**Description of the task:** From the first line to the last, set down the data exactly as given.
☆ ☆ ☆ ☆ ☆
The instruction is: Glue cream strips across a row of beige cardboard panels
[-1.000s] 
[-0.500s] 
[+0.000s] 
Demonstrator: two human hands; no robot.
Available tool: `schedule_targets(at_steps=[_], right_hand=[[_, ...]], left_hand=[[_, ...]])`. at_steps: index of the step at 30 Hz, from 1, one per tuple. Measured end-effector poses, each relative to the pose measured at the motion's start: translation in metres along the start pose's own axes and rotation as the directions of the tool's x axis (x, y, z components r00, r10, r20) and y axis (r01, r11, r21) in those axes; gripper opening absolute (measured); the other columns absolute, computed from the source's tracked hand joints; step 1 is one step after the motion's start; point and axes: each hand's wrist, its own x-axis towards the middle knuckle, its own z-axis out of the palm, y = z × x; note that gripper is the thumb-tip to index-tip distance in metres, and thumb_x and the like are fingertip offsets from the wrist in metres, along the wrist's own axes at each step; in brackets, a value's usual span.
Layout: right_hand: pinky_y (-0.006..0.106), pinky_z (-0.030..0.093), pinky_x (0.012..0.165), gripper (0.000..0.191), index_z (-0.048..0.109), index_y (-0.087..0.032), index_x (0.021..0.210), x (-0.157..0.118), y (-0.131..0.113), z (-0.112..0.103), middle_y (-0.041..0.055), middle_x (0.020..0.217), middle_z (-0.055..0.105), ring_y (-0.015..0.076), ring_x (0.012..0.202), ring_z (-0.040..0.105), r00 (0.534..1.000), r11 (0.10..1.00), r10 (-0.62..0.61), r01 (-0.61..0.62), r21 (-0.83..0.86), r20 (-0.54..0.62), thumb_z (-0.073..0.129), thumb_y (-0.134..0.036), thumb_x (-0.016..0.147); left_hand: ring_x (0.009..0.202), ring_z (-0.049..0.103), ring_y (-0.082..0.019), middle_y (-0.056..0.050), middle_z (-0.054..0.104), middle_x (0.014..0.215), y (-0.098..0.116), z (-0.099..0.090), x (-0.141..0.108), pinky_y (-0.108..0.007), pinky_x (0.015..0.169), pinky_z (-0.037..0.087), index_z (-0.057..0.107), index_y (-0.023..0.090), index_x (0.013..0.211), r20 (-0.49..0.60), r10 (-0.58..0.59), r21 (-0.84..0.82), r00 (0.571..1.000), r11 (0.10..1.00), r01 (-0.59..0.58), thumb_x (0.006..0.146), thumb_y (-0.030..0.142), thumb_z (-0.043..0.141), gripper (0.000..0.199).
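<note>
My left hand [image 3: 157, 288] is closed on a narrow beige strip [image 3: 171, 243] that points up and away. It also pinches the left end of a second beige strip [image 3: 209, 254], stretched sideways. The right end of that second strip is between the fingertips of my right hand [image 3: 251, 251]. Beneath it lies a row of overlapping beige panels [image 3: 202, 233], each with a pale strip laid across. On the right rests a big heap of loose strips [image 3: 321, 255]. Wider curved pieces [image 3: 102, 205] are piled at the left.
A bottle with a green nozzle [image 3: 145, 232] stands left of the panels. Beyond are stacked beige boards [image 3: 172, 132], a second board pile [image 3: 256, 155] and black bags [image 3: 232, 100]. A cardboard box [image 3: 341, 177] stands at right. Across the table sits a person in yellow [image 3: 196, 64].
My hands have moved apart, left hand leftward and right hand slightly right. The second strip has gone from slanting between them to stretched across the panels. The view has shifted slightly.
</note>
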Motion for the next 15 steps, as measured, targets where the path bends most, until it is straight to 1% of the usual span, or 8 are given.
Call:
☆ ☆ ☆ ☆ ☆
**Reply:**
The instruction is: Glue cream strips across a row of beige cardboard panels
[-1.000s] 
[-0.500s] 
[+0.000s] 
Demonstrator: two human hands; no robot.
Available tool: `schedule_targets(at_steps=[_], right_hand=[[_, ...]], left_hand=[[_, ...]])`. at_steps: index of the step at 30 Hz, from 1, one per tuple. Measured end-effector poses, each relative to the pose measured at the motion's start: translation in metres along the start pose's own axes and rotation as the directions of the tool's x axis (x, y, z components r00, r10, r20) and y axis (r01, r11, r21) in those axes; gripper opening absolute (measured); the other columns absolute, computed from the source's tracked hand joints; step 1 is one step after the motion's start; point and axes: each hand's wrist, its own x-axis towards the middle knuckle, its own z-axis out of the palm, y = z × x; note that gripper is the thumb-tip to index-tip distance in metres, and thumb_x and the like are fingertip offsets from the wrist in metres, along the wrist's own axes at each step; in brackets, a value's usual span.
Layout: right_hand: pinky_y (-0.006..0.106), pinky_z (-0.030..0.093), pinky_x (0.012..0.165), gripper (0.000..0.191), index_z (-0.048..0.109), index_y (-0.087..0.032), index_x (0.021..0.210), x (-0.157..0.118), y (-0.131..0.113), z (-0.112..0.103), middle_y (-0.041..0.055), middle_x (0.020..0.217), middle_z (-0.055..0.105), ring_y (-0.015..0.076), ring_x (0.012..0.202), ring_z (-0.040..0.105), r00 (0.534..1.000), r11 (0.10..1.00), r10 (-0.62..0.61), r01 (-0.61..0.62), r21 (-0.83..0.86), r20 (-0.54..0.62), thumb_z (-0.073..0.129), thumb_y (-0.134..0.036), thumb_x (-0.016..0.147); left_hand: ring_x (0.009..0.202), ring_z (-0.049..0.103), ring_y (-0.082..0.019), middle_y (-0.056..0.050), middle_z (-0.054..0.104), middle_x (0.014..0.215), y (-0.098..0.116), z (-0.099..0.090), x (-0.141..0.108), pinky_y (-0.108..0.007), pinky_x (0.015..0.169), pinky_z (-0.037..0.087), index_z (-0.057..0.107), index_y (-0.023..0.090), index_x (0.013..0.211), r20 (-0.49..0.60), r10 (-0.58..0.59), r21 (-0.84..0.82), r00 (0.571..1.000), r11 (0.10..1.00), r01 (-0.59..0.58), thumb_x (0.006..0.146), thumb_y (-0.030..0.142), thumb_z (-0.043..0.141), gripper (0.000..0.199).
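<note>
My left hand [image 3: 157, 288] is closed on a narrow beige strip [image 3: 171, 243] that points up and away. It also pinches the left end of a second beige strip [image 3: 209, 254], stretched sideways. The right end of that second strip is between the fingertips of my right hand [image 3: 251, 251]. Beneath it lies a row of overlapping beige panels [image 3: 202, 233], each with a pale strip laid across. On the right rests a big heap of loose strips [image 3: 321, 255]. Wider curved pieces [image 3: 102, 205] are piled at the left.
A bottle with a green nozzle [image 3: 145, 232] stands left of the panels. Beyond are stacked beige boards [image 3: 172, 132], a second board pile [image 3: 256, 155] and black bags [image 3: 232, 100]. A cardboard box [image 3: 341, 177] stands at right. Across the table sits a person in yellow [image 3: 196, 64].
My hands have moved apart, left hand leftward and right hand slightly right. The second strip has gone from slanting between them to stretched across the panels. The view has shifted slightly.
</note>
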Motion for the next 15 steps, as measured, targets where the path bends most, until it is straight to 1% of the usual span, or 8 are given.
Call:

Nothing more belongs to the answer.